From the programme notes of Peter Gill's Royal Court production of The Erpingham Camp and The Ruffian on the Stair (Crimes of Passion) June 1967.

The Ruffian on the Stair

The play was first produced on the B.B.C. Third Programme in August 1964. A second version of the play was given a production without decor by the English Stage Society on Sunday August 21st, 1966. It is this version of the play that is included in CRIMES OF PASSION.

Entertaining Mr Sloane

The German production: SEID NETT ZU MR SLOANE
The German production: SEID NETT ZU MR SLOANE

The play was given its first performance at the New Arts Theatre on May 6th 1964. It won the London Critics' "Variety" award as the best play of the year. It later transferred to Wyndham's Theatre. It has been performed in many parts of the world and banned in South Africa. Sean O'Casey in a 'pestscript' to his last essay described it as "A play to make a man pull his trousers up". ENTERTAINING MR. SLOANE opened on Broadway in October 1965 to a hostile press. It was variously described as "a smelly spectacle", "a singularly unattractive play" having "the sprightly charm of a medieval English cesspool."  The play was said to be of interest "only to those epicenes who look upon the public humiliation of women as grand sport". "The Atlantic Ocean", one reviewer proclaimed, "had become much wider after the first night of ENTERTAINING MR. SLOANE". The play ran for thirteen performances and, at the end of the season, won an award for Sheila Hancock who played the part of KATH.  In Germany ENTERTAINING MR. SLOANE has had a phenomenal success only the line "I've given my cheque to the anti-Jewish League " being omitted from the text. It hasn't yet been produced in Paris. Among the many reasons given for this, the most important seems to be the impossibility of finding a Frenchwoman willing to take out, or appear to take out, her false teeth in view of the audience.

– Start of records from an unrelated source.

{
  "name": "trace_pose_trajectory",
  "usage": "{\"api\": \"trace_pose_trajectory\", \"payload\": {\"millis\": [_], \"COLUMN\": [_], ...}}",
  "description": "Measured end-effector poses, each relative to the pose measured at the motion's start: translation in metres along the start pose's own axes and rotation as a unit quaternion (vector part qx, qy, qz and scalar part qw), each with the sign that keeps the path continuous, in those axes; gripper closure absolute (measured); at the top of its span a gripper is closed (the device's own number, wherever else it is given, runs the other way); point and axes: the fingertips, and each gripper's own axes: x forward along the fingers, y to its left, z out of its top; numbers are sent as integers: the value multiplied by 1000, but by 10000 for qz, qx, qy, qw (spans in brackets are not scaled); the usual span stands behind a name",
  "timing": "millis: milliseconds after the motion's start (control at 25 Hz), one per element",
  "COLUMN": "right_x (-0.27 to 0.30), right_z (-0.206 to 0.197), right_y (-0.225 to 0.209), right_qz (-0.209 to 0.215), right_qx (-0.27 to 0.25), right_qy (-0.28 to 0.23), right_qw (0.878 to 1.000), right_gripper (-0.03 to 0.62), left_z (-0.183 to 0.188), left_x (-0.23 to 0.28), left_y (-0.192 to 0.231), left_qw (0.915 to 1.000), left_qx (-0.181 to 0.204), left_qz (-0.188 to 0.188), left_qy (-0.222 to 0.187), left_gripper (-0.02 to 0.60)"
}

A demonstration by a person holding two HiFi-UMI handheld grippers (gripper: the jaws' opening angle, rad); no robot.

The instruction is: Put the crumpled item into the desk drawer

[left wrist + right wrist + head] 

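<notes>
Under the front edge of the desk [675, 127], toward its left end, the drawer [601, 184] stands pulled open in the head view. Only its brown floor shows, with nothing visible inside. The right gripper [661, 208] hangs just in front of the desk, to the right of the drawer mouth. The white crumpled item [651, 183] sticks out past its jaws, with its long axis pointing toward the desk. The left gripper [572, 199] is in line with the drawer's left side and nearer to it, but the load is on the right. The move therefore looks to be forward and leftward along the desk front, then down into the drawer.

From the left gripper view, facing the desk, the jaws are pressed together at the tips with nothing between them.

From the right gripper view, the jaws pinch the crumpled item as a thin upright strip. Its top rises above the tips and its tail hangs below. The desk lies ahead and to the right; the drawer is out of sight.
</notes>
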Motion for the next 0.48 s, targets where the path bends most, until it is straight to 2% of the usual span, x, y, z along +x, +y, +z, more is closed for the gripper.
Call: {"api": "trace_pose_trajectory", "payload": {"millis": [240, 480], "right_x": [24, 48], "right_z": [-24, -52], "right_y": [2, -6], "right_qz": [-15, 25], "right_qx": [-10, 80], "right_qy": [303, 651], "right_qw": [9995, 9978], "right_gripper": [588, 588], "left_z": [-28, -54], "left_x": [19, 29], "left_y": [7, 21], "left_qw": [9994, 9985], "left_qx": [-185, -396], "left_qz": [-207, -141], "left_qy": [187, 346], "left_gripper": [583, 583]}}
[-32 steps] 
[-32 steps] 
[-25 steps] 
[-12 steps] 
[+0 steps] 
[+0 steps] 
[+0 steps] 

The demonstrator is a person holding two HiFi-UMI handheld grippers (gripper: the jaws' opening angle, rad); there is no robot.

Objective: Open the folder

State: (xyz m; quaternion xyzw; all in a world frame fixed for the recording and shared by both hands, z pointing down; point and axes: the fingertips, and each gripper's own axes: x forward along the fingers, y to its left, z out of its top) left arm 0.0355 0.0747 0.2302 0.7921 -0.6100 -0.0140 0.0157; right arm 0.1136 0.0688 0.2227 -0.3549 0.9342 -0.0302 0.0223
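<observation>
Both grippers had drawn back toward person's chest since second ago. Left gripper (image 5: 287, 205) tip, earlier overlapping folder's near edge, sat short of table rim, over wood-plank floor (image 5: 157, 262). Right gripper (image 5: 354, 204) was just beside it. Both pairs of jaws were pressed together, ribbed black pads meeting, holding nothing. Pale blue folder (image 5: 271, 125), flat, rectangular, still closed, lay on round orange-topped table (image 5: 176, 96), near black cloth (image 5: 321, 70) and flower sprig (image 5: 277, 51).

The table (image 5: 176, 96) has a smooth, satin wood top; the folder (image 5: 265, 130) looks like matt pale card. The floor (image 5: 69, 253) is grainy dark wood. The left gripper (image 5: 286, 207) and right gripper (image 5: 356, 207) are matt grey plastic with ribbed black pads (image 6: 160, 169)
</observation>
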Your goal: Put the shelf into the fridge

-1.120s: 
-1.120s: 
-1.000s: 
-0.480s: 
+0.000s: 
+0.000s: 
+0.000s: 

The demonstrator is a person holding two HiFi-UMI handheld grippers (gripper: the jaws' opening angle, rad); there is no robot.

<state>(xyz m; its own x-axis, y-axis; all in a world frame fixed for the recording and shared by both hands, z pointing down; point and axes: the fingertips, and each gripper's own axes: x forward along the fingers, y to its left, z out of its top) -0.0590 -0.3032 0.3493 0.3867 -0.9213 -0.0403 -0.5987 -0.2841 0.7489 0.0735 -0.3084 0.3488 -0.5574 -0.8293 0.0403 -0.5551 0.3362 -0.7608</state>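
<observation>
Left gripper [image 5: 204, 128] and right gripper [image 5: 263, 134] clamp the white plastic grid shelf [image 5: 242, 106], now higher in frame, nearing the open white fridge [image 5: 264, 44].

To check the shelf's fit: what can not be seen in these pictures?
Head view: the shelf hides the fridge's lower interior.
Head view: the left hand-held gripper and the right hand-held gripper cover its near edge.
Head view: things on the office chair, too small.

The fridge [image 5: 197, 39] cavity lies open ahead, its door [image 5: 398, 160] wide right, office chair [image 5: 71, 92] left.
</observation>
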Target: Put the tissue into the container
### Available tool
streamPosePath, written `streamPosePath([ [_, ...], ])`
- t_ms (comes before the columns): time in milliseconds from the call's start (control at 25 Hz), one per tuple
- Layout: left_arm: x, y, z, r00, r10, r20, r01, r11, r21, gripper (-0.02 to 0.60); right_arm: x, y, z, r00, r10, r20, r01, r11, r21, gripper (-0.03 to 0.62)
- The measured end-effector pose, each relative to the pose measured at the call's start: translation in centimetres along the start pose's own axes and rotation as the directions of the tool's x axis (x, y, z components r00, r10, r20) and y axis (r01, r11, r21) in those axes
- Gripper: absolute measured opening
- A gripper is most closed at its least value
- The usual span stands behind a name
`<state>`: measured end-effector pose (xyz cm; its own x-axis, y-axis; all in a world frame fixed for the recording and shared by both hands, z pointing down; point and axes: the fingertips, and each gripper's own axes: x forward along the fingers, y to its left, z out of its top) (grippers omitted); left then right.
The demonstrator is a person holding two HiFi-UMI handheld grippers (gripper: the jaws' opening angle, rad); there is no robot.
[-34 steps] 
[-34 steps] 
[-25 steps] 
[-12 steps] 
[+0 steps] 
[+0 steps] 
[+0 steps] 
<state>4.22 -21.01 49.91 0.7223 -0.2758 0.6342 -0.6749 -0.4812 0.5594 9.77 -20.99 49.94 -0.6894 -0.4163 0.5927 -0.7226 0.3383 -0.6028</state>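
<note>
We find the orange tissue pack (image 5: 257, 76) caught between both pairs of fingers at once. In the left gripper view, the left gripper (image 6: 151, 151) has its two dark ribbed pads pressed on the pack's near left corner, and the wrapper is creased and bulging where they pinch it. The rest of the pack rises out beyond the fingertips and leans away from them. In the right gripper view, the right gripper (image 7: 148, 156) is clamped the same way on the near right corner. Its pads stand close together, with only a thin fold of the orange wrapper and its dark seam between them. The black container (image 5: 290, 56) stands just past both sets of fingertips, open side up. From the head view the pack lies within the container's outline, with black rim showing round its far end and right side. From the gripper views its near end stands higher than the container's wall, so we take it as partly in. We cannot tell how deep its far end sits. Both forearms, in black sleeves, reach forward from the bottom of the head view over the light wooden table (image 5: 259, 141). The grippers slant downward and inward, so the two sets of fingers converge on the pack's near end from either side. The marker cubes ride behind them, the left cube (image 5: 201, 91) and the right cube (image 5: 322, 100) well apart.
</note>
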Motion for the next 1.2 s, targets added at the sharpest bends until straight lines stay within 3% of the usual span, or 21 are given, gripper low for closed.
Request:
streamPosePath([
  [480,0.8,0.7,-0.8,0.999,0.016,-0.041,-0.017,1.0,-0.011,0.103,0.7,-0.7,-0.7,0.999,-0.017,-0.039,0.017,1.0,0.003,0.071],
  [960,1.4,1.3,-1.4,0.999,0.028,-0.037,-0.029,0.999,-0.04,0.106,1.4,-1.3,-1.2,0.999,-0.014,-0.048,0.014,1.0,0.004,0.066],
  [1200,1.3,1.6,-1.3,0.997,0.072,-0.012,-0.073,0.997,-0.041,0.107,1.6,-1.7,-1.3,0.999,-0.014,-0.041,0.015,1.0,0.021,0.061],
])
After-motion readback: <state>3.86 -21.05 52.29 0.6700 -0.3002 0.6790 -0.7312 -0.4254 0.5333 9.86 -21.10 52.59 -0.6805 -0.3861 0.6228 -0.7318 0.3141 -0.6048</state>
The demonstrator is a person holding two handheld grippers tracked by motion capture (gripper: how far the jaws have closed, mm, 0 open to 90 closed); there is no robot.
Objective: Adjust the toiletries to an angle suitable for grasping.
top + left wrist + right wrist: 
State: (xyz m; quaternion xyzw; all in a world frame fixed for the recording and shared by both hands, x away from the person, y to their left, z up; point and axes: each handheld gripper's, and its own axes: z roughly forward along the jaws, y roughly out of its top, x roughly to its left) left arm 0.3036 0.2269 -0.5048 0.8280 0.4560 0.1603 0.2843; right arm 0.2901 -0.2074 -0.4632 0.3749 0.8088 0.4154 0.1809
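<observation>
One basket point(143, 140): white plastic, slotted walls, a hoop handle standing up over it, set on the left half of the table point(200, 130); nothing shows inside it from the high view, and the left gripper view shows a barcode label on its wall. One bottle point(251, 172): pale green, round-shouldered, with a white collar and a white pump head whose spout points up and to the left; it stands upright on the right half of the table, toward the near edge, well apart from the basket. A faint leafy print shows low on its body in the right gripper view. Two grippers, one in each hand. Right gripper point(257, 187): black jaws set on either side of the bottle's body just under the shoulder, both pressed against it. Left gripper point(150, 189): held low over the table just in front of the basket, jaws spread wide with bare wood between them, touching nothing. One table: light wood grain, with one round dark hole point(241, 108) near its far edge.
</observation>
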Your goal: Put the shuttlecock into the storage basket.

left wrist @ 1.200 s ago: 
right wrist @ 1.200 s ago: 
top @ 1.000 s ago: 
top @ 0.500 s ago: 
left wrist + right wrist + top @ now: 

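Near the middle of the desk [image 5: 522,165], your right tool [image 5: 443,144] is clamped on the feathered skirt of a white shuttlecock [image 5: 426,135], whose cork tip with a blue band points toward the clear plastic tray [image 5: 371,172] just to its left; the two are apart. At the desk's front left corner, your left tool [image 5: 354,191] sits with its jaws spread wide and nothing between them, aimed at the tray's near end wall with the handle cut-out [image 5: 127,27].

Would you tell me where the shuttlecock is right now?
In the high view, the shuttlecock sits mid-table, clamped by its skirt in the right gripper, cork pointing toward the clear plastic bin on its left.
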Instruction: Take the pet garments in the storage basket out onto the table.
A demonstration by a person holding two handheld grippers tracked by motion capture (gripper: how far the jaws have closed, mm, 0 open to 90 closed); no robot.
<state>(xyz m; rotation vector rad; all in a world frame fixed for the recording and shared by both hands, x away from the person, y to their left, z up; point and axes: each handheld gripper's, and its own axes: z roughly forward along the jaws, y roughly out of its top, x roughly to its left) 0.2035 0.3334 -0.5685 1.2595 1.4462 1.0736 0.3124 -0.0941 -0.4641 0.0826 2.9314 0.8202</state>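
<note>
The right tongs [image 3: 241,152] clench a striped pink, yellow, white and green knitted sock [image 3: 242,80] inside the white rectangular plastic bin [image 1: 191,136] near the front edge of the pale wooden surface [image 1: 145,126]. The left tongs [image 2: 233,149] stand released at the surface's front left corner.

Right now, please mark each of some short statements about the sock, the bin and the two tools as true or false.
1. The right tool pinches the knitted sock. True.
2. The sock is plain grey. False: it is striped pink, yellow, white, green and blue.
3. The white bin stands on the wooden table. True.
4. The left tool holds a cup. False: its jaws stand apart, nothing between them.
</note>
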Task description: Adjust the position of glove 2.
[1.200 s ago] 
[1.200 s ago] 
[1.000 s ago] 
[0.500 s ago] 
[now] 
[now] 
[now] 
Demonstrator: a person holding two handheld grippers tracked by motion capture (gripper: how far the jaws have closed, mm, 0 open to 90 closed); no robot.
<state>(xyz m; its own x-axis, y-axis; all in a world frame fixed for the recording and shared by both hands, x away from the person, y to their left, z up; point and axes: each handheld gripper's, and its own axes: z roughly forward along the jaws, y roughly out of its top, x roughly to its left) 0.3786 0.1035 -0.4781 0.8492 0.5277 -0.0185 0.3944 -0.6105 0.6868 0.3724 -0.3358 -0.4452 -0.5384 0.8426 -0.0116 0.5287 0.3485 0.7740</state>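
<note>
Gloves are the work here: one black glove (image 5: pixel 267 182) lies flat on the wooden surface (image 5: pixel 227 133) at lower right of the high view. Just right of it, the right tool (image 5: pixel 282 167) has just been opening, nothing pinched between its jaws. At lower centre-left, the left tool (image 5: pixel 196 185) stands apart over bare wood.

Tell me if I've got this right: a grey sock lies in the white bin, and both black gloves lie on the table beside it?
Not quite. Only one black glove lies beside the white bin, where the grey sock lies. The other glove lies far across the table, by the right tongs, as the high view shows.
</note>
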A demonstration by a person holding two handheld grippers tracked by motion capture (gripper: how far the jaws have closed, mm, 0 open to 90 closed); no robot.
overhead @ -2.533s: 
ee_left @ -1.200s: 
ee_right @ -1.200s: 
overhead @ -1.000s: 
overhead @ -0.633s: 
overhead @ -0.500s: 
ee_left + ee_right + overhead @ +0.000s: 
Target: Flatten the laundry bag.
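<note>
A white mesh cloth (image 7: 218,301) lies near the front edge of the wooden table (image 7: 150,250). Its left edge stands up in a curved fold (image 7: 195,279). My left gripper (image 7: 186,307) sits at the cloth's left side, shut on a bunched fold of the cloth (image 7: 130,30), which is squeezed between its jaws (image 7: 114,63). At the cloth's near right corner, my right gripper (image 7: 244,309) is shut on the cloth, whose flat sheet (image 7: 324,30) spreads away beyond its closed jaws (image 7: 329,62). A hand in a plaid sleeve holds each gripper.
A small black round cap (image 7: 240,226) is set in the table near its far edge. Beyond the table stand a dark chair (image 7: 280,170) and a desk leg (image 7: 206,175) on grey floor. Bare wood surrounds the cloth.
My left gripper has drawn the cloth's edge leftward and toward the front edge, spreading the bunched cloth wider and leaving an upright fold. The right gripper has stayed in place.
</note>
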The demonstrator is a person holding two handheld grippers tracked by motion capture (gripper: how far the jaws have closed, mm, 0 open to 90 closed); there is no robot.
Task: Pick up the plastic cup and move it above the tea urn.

Kenneth Williams as Truscott in Loot by Joe Orton
Kenneth Williams as Truscott in LOOT

Loot

LOOT was given its first performance at the Arts Theatre Cambridge on February 1st 1965. It was described the next day in the Cambridge News as "A Comedy that brought so few laughs". Exception was taken to "Mr Orton's repetitive and nasty sense of humour". The play, although advertised as on a pre-west end tour, was withdrawn after six weeks of indifferent or hostile notices in the provincial press. The play was revived in April 1966 by Graham Murray at the University Theatre Manchester. It was then remounted by the London Traverse Company at the Jeanetta Cochrane Theatre in September 1966. The play was an overwhelming critical success and later transferred to the Criterion Theatre where it is still running. LOOT won the Evening Standard Drama Award as the Best Play of 1966.

The Erpingham Camp

THE ERPINGHAM CAMP was commissioned by Rediffusion Television and produced in June 1966. The version of the play included in CRIMES OF PASSION differs considerably from the television version. Sixty percent of the play is original, unperformed material. The television play was described, by an anonymous correspondent to the Sunday Mirror, as "a perfectly annoying play and quite untypical of the way English people behave on holiday"

ORTON has finished the first draft of a third full length stage play and a short play "Funeral Games" which is awaiting production. He was recently commissioned to write a script for the third Beatles' film. The completed script, however, was returned by the Beatles manager as "not quite suitable". The script has been acquired by Oscar Lewenstein who hopes to produce the film in the near future.